Despondent, we were plunged back in to the world of choice- what were we on? Plan D by now? It’s hard to rally when you’ve got psyched for one of the biggest Alpine objectives in the massif and then had to just scatter the remains of that hope and excitement all over the floor. As luck would have it we’d been eyeing up a route called the Gabarrou Silvy on the Sans Nom face of the Aiguille Verte. In a way it’s a downgrade from our original plan, but it would take half the time. The thing about downgrading is that it can lead you to be complacent- but the Gabarrou-Silvy is anything but easy. It’s a modern mixed masterpiece in winter, and you can count the amount of free winter ascents on one hand- quite the boast for a route that was first put up nearly 40 years ago.

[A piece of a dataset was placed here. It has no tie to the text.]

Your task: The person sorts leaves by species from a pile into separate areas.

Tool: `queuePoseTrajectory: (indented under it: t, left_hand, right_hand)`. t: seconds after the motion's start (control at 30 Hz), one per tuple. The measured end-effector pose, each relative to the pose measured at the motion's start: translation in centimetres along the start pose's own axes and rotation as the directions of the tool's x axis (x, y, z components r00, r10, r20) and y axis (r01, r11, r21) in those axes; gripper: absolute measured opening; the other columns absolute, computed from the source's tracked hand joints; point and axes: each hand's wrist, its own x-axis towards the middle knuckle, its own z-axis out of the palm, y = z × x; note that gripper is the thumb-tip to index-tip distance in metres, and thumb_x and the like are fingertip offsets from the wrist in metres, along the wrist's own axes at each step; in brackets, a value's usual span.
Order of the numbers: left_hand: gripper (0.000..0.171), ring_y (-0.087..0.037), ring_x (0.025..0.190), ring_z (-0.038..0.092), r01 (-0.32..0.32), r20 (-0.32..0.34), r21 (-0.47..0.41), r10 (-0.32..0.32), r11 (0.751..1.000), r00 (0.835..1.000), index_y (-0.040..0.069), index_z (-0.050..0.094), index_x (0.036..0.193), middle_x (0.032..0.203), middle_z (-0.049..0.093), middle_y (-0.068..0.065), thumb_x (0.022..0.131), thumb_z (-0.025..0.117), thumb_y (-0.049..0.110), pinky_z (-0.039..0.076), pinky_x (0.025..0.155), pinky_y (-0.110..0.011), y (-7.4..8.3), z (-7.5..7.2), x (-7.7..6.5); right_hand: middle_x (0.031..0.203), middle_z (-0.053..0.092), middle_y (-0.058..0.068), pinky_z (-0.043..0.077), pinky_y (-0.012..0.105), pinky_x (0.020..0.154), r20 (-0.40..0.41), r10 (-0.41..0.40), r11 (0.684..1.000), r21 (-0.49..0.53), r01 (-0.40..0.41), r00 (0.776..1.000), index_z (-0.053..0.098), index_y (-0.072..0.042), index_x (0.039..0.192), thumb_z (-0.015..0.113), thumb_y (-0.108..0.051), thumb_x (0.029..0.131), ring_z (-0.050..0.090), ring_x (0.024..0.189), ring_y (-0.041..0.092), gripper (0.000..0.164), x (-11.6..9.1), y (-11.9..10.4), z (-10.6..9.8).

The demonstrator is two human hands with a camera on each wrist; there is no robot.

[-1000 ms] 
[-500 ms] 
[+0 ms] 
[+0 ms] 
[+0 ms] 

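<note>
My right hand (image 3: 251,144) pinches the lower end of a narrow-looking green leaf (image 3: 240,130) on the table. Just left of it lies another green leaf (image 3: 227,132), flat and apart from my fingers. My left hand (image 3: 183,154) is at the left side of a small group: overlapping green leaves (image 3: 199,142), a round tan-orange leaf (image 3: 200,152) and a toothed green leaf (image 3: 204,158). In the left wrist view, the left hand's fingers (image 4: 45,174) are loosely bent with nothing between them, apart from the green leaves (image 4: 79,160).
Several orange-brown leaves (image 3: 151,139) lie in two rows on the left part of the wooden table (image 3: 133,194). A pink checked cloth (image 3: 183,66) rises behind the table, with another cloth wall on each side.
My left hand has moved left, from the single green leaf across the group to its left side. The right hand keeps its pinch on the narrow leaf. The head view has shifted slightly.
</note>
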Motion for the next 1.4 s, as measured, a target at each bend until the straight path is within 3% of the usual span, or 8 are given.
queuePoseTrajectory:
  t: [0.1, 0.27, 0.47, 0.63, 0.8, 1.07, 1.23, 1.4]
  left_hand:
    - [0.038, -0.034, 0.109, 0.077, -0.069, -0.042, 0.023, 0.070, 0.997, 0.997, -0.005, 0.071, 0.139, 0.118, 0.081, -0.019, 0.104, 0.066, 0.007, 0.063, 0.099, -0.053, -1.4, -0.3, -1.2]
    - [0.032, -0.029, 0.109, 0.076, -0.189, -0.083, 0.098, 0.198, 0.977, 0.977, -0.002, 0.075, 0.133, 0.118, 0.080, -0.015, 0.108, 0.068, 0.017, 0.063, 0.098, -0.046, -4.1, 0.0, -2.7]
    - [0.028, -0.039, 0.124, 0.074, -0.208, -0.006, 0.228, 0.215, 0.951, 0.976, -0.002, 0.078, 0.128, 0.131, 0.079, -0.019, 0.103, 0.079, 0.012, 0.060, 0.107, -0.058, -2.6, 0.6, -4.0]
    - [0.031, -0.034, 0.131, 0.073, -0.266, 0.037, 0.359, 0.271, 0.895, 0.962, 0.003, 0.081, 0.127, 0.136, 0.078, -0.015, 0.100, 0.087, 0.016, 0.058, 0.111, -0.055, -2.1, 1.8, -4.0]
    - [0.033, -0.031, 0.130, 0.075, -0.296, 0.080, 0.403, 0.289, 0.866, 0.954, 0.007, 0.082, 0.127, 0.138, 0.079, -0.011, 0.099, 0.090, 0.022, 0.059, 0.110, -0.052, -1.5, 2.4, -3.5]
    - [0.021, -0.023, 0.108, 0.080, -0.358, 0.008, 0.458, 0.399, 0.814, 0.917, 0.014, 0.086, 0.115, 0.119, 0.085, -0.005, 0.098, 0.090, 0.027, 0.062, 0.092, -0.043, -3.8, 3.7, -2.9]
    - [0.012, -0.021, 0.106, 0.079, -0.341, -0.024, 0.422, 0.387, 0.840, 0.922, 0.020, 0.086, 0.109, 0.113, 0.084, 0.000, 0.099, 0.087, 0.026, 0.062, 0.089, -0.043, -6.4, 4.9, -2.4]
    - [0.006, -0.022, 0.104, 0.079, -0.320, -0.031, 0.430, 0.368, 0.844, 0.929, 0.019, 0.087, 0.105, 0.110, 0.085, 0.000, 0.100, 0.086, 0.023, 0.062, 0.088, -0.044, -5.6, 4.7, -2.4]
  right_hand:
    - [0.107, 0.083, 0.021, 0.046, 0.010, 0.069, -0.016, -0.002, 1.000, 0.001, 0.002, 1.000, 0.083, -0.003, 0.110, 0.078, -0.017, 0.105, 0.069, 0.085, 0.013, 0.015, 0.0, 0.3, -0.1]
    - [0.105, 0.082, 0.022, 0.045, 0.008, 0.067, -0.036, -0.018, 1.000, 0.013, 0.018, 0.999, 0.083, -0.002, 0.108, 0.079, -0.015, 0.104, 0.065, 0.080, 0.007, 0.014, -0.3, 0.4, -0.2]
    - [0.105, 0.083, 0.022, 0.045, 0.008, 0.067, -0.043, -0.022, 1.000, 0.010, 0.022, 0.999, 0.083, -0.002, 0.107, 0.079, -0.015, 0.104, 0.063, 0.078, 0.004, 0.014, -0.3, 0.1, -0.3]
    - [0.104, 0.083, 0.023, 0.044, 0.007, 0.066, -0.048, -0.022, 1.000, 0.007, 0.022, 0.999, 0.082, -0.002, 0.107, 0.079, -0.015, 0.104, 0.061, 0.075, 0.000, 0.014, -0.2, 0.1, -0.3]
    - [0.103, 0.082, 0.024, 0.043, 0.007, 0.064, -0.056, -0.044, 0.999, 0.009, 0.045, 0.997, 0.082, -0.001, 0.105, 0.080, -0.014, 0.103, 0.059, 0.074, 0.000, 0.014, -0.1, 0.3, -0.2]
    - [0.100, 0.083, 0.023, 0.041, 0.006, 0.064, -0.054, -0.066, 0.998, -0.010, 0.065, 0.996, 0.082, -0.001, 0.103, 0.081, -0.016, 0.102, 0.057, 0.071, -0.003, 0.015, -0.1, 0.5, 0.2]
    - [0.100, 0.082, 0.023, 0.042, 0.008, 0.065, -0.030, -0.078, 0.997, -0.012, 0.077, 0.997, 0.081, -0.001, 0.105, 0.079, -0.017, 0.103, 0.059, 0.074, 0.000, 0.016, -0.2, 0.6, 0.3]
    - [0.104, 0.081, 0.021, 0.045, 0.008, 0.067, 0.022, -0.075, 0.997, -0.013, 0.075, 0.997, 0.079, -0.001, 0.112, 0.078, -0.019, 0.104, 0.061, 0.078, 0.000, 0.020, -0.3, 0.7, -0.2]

The Gab-Silvy, as its shortened to when chest beating down in the valley bar, has a bit of everything but mainly it has forearm busting pitches by the bucketful. I’d dreamed of the immaculate crux pitch for years- a perfect laybacking and bridging corner system that looks like a rock climbers wet dream, and a mixed climbers worst nightmare. Completely blank for crampons but with a uniform crack that looked like you could easily drop 3 sets of cams in it in the one pitch.
Martin would join us at the last second, promising to bring some Spanish ham if he could do so. That seemed like a no brainer. Arriving late in the morning at the base of the climb, Korra did his best to politely point out that we were unlikely to get to our bivy site before dark unless he led all the pitches. It’s a healthy system that allows you to protest that you would have liked to lead the crux pitch, but also retreat in to the calm headspace of a climber that doesn’t have to get scared at any point during the day. Martin and I didn’t protest much.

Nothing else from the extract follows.